Extracted records:
* * *
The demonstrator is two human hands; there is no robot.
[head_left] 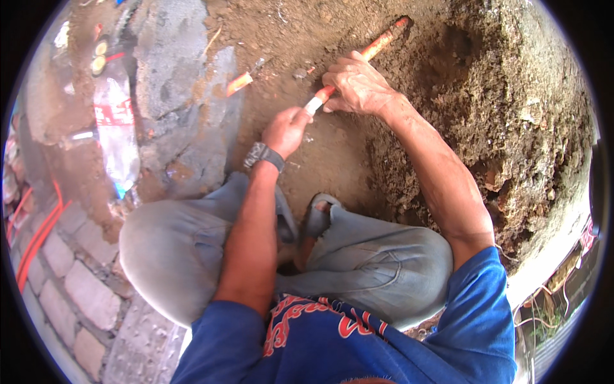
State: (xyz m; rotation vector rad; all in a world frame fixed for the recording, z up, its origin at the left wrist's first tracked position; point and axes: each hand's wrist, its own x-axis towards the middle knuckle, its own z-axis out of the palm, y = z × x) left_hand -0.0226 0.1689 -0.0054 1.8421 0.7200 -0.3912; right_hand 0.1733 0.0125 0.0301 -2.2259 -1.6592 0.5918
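Note:
A dirty orange pipe (382, 43) runs diagonally, its far end meeting the soil by a small hole at the foot of the earth bank. My right hand (361, 83) is wrapped round the middle of it. Lower down, a white section (313, 106) forms the near end of the pipe, and my left hand (286, 132), with a dark watch on its wrist, closes on that end. Whether the white section is a separate piece I cannot tell. A short orange pipe offcut (240, 84) lies on the dirt left of my hands.
A rough earth bank (473, 109) rises close on the right. To the left are a grey concrete slab (169, 77) and a clear plastic bottle (117, 125). Orange pipes or cables (39, 237) run beside the brickwork (89, 294) at lower left. My sandalled feet (318, 214) are below my hands.

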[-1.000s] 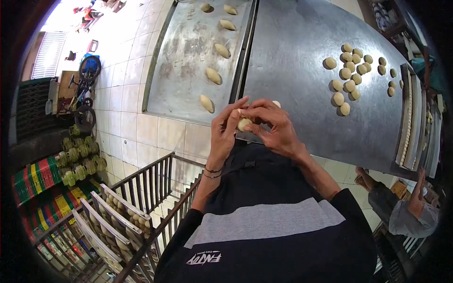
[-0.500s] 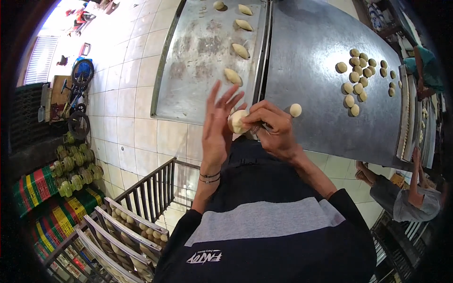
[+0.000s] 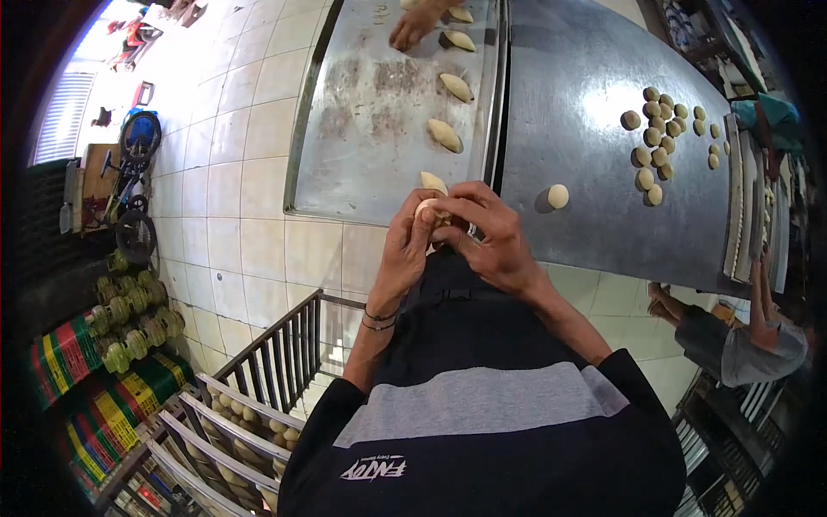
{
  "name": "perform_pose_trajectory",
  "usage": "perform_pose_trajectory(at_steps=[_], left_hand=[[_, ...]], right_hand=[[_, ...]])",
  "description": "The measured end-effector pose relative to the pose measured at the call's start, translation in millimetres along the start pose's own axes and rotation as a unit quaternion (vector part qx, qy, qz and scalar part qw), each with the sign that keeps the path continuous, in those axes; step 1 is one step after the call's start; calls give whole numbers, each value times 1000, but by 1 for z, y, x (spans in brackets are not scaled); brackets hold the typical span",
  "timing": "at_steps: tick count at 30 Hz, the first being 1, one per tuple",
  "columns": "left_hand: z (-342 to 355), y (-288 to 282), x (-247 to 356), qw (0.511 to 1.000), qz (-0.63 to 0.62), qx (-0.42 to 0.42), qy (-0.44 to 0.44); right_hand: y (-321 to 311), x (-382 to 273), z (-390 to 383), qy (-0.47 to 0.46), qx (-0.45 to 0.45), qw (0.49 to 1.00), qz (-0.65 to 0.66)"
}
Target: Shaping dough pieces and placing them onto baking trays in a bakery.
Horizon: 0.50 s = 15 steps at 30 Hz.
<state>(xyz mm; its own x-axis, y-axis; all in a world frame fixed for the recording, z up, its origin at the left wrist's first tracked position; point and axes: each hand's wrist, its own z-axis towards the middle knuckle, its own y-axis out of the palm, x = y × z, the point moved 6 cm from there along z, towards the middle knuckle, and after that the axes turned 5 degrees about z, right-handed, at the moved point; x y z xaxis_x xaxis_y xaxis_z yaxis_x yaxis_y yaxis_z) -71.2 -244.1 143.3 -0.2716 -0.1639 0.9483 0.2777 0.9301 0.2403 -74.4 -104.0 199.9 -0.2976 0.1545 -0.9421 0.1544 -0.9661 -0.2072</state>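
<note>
In front of my chest, my left hand [image 3: 405,250] and my right hand [image 3: 493,237] meet around a piece of pale dough [image 3: 428,207]. Fingers of both hands are closed on it and cover much of it. Just beyond them, a pointed oval dough piece [image 3: 433,182] shows on the metal tray [image 3: 340,177]. More oval pieces [image 3: 444,135] lie in a row along the tray's right side. To the right of my right hand, one round dough ball [image 3: 558,196] rests on the metal table [image 3: 594,233].
Another person's hand [image 3: 418,24] reaches over the tray's far end. A cluster of dough balls [image 3: 659,142] sits on the table's right part. A rack [image 3: 250,448] of dough-filled trays stands at lower left, beside a dark metal railing [image 3: 284,345]. Another person [image 3: 762,349] is at the right.
My left hand's spread fingers have closed around the dough, joining my right hand. Another person's hand has come in over the tray's far end. The whole view has shifted slightly.
</note>
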Motion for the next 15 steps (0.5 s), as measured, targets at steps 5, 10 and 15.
perform_pose_trajectory(at_steps=[5, 10, 15], left_hand=[[-1, 1, -21, 999, -16, 4, 29], [5, -7, -50, 998, -26, 53, -8], [-5, 12, -48, 997, -54, 52, -31]], right_hand=[[2, 6, -11, 1, 25, 1000, 9], [13, 18, -28, 89, -23, 996, 18], [0, 27, -26, 36, 75, 996, -36]])
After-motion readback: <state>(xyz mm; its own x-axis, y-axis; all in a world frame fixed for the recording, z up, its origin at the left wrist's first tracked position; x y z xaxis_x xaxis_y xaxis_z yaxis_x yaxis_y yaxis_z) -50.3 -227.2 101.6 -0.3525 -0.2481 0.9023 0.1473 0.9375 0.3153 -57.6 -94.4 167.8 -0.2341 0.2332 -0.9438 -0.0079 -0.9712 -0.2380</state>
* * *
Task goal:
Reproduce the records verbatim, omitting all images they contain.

Expected output:
The demonstrator is two human hands; there is no robot.
[head_left] 
State: (xyz m; rotation vector rad; all in a world frame fixed for the recording, z up, its origin at the left wrist's first tracked position; point and axes: each hand's wrist, its own x-axis towards the middle knuckle, its own z-axis out of the palm, y = z × x) left_hand -0.0226 0.1689 -0.0054 1.8421 0.7200 -0.3912; right_hand 0.1733 0.0125 0.0301 -2.2259 -1.6592 0.5918
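Note:
A dirty orange pipe (382, 43) runs diagonally, its far end meeting the soil by a small hole at the foot of the earth bank. My right hand (361, 83) is wrapped round the middle of it. Lower down, a white section (313, 106) forms the near end of the pipe, and my left hand (286, 132), with a dark watch on its wrist, closes on that end. Whether the white section is a separate piece I cannot tell. A short orange pipe offcut (240, 84) lies on the dirt left of my hands.
A rough earth bank (473, 109) rises close on the right. To the left are a grey concrete slab (169, 77) and a clear plastic bottle (117, 125). Orange pipes or cables (39, 237) run beside the brickwork (89, 294) at lower left. My sandalled feet (318, 214) are below my hands.
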
[-1.000s] 
[-0.500s] 
[+0.000s] 
{
  "name": "perform_pose_trajectory",
  "usage": "perform_pose_trajectory(at_steps=[_], left_hand=[[_, ...]], right_hand=[[_, ...]])",
  "description": "The measured end-effector pose relative to the pose measured at the call's start, translation in millimetres along the start pose's own axes and rotation as a unit quaternion (vector part qx, qy, qz and scalar part qw), each with the sign that keeps the path continuous, in those axes; step 1 is one step after the call's start; calls give whole numbers, each value times 1000, but by 1 for z, y, x (spans in brackets are not scaled); brackets hold the typical span",
  "timing": "at_steps: tick count at 30 Hz, the first being 1, one per tuple",
  "columns": "left_hand: z (-342 to 355), y (-288 to 282), x (-247 to 356), qw (0.511 to 1.000), qz (-0.63 to 0.62), qx (-0.42 to 0.42), qy (-0.44 to 0.44); right_hand: y (-321 to 311), x (-382 to 273), z (-390 to 383), qy (-0.47 to 0.46), qx (-0.45 to 0.45), qw (0.49 to 1.00), qz (-0.65 to 0.66)"
}
Target: Shaping dough pieces and placing them onto baking trays in a bakery.
Horizon: 0.50 s = 15 steps at 30 Hz.
<state>(xyz mm; its own x-axis, y-axis; all in a world frame fixed for the recording, z up, its origin at the left wrist's first tracked position; point and axes: each hand's wrist, its own z-axis towards the middle knuckle, its own y-axis out of the palm, x = y × z, the point moved 6 cm from there along z, towards the middle knuckle, and after that the axes turned 5 degrees about z, right-handed, at the moved point; x y z xaxis_x xaxis_y xaxis_z yaxis_x yaxis_y yaxis_z) -71.2 -244.1 143.3 -0.2716 -0.1639 0.9483 0.2777 0.9301 0.2403 -74.4 -104.0 199.9 -0.2976 0.1545 -0.9421 0.1544 -0.9661 -0.2072</state>
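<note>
In front of my chest, my left hand [image 3: 405,250] and my right hand [image 3: 493,237] meet around a piece of pale dough [image 3: 428,207]. Fingers of both hands are closed on it and cover much of it. Just beyond them, a pointed oval dough piece [image 3: 433,182] shows on the metal tray [image 3: 340,177]. More oval pieces [image 3: 444,135] lie in a row along the tray's right side. To the right of my right hand, one round dough ball [image 3: 558,196] rests on the metal table [image 3: 594,233].
Another person's hand [image 3: 418,24] reaches over the tray's far end. A cluster of dough balls [image 3: 659,142] sits on the table's right part. A rack [image 3: 250,448] of dough-filled trays stands at lower left, beside a dark metal railing [image 3: 284,345]. Another person [image 3: 762,349] is at the right.
My left hand's spread fingers have closed around the dough, joining my right hand. Another person's hand has come in over the tray's far end. The whole view has shifted slightly.
</note>
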Motion for the next 15 steps (0.5 s), as measured, targets at steps 5, 10 and 15.
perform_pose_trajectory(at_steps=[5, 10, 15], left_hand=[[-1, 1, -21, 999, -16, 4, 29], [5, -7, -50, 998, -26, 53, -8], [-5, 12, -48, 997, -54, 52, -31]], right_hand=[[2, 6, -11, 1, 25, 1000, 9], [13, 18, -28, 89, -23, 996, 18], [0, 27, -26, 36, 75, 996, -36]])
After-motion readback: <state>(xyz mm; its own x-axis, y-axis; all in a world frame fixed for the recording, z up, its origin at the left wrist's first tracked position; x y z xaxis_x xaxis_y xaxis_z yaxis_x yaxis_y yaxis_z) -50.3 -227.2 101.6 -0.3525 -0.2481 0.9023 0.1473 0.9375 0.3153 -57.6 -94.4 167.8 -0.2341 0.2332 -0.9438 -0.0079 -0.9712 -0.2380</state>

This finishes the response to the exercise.